“If you loved me,” he cried, “you could never, at this moment of separation, have the cruel courage to coldly reason and calculate. Ah, far different is my love for you. Without you the world is void; to lose you is to die. What have I to live for? Let the Rhone take back this worthless life, so miraculously saved; it is now a burden to me!”

And he rushed toward the river, determined to bury his sorrow beneath its waves; Valentine seized his arm, and held him back.

“Is this the way to show your love for me?” she asked.

Gaston was absolutely discouraged.

“What is the use of living?” he said, dejectedly. “What is left to me now?”

“God is left to us, Gaston; and in his hands lies our future.”
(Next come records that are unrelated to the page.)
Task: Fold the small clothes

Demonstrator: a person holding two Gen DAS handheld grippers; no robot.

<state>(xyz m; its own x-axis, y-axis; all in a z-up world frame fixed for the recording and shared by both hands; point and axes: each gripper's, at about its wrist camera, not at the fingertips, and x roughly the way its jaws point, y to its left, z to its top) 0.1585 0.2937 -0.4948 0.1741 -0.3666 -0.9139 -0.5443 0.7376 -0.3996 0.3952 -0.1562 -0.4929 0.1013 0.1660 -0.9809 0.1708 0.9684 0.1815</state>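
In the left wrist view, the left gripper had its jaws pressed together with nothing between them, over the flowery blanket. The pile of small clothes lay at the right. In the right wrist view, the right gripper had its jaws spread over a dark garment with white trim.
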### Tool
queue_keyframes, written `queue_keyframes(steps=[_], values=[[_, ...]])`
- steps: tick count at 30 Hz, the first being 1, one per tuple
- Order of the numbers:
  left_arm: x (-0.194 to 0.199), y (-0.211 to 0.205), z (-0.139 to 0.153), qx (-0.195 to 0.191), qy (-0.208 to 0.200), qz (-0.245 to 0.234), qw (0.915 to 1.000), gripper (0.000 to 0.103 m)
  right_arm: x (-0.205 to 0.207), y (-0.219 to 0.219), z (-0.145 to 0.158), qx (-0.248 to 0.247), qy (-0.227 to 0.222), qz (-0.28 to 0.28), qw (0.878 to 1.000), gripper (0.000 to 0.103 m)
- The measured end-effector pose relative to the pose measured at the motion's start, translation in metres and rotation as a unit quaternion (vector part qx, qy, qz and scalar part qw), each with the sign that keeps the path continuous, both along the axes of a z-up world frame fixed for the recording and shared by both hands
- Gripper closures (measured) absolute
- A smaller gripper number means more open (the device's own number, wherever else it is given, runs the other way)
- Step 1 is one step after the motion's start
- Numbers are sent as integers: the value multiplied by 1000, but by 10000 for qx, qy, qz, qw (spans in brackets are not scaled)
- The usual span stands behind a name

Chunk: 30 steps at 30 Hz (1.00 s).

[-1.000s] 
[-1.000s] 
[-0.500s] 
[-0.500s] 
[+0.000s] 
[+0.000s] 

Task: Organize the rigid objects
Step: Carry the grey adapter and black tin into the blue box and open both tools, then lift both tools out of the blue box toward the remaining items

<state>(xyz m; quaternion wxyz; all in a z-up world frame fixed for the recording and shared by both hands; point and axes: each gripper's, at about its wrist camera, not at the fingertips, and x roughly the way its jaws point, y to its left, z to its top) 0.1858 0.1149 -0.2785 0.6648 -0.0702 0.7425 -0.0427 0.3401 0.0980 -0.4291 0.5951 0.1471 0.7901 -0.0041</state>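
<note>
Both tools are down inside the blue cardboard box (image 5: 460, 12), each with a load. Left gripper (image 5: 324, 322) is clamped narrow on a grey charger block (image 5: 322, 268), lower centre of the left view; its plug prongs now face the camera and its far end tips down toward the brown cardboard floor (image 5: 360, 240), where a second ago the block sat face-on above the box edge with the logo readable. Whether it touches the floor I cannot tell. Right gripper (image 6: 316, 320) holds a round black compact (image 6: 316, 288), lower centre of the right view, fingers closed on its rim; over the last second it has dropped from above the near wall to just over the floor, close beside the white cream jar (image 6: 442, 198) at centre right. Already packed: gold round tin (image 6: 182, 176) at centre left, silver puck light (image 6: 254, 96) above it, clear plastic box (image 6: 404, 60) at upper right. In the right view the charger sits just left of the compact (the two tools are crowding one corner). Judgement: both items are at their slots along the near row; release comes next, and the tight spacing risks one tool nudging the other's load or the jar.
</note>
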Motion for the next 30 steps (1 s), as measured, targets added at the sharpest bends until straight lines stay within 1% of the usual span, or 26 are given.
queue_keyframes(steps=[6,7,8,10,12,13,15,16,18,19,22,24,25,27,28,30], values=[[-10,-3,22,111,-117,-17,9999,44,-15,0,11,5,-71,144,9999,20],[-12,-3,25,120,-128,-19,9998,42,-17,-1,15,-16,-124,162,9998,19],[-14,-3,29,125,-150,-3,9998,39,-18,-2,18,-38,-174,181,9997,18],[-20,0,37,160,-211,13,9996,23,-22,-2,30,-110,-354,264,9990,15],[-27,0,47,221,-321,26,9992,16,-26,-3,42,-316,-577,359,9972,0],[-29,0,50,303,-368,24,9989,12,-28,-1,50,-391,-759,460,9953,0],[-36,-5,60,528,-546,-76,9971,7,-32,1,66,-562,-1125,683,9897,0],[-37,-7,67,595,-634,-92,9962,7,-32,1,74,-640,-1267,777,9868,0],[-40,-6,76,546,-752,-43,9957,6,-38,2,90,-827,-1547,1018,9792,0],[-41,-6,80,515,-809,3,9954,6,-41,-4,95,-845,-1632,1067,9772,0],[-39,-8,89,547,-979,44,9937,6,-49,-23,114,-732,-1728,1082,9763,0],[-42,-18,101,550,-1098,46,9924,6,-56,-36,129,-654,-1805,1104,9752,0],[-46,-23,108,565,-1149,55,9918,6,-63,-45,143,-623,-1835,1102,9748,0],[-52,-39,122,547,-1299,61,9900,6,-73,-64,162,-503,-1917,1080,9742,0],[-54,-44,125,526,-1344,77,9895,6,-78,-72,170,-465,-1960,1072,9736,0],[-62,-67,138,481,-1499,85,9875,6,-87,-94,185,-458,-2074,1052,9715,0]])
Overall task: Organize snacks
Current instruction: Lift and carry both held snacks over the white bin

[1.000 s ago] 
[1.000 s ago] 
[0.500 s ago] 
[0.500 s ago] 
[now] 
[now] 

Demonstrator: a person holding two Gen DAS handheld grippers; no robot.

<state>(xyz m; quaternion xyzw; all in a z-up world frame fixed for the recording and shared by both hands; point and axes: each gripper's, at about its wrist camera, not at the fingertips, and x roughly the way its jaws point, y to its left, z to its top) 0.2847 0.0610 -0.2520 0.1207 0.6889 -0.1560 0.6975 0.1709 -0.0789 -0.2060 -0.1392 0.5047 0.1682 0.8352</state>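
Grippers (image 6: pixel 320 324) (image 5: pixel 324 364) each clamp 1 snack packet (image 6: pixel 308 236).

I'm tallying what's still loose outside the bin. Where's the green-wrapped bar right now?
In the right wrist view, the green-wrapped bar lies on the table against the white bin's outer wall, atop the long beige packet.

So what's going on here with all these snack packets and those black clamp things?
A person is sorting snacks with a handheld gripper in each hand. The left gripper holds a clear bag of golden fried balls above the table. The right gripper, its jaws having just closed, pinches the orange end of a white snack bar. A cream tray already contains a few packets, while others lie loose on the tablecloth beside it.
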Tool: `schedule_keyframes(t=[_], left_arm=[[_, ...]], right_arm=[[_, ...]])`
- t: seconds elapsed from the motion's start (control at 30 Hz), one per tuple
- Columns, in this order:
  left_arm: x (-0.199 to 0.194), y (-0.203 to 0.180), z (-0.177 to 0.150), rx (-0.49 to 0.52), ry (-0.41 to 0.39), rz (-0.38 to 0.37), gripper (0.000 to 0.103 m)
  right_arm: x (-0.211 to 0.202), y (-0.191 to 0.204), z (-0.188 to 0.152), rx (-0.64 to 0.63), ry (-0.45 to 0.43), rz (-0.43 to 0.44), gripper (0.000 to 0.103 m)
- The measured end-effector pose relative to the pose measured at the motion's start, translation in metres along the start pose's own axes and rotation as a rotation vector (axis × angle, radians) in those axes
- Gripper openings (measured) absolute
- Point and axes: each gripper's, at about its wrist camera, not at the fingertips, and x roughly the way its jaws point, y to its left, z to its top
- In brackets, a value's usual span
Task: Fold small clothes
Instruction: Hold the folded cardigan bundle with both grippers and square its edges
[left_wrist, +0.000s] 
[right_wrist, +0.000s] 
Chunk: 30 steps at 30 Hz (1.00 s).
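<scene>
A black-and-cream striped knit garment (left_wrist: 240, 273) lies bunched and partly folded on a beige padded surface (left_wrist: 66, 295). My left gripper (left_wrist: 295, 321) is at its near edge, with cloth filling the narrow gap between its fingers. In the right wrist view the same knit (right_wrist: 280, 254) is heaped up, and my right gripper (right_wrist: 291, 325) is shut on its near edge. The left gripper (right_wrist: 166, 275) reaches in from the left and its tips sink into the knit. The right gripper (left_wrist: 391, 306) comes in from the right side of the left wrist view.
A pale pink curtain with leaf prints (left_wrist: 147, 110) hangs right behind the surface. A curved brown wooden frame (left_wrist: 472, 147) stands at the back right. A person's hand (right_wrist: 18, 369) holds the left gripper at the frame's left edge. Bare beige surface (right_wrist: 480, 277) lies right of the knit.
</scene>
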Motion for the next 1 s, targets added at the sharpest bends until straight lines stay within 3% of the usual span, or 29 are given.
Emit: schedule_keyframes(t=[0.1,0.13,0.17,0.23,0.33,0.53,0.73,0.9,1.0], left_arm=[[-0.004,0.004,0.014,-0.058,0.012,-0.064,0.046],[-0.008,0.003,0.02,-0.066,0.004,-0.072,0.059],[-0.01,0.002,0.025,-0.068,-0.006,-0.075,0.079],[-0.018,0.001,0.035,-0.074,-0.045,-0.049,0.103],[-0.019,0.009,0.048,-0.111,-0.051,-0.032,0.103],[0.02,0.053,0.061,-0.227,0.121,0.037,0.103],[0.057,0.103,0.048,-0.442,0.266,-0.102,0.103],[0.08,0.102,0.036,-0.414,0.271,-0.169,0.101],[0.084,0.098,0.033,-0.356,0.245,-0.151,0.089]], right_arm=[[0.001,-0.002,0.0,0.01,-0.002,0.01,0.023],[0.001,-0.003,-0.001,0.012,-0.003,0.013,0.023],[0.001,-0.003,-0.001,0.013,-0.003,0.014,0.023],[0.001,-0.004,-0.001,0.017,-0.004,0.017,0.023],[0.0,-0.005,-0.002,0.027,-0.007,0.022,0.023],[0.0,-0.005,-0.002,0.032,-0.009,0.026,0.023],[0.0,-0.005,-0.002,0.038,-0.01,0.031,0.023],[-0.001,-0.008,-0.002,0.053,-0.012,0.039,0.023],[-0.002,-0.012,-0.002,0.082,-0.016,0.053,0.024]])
As a shipwrecked man seizes a rotten plank in his desperation, so Gaston eagerly caught at the word “future,” as a beacon in the gloomy darkness surrounding him.

“Your commands shall be obeyed,” he cried with enthusiasm. “Away with weakness! Yes, I will live, and struggle, and triumph. Mme. de la Verberie wants gold; well, she shall have it; in three years I will be rich, or I shall be dead.”

With clasped hands Valentine thanked Heaven for this sudden determination, which was more than she had dared hope for.

“But,” said Gaston, “before going away I wish to confide to you a sacred deposit.”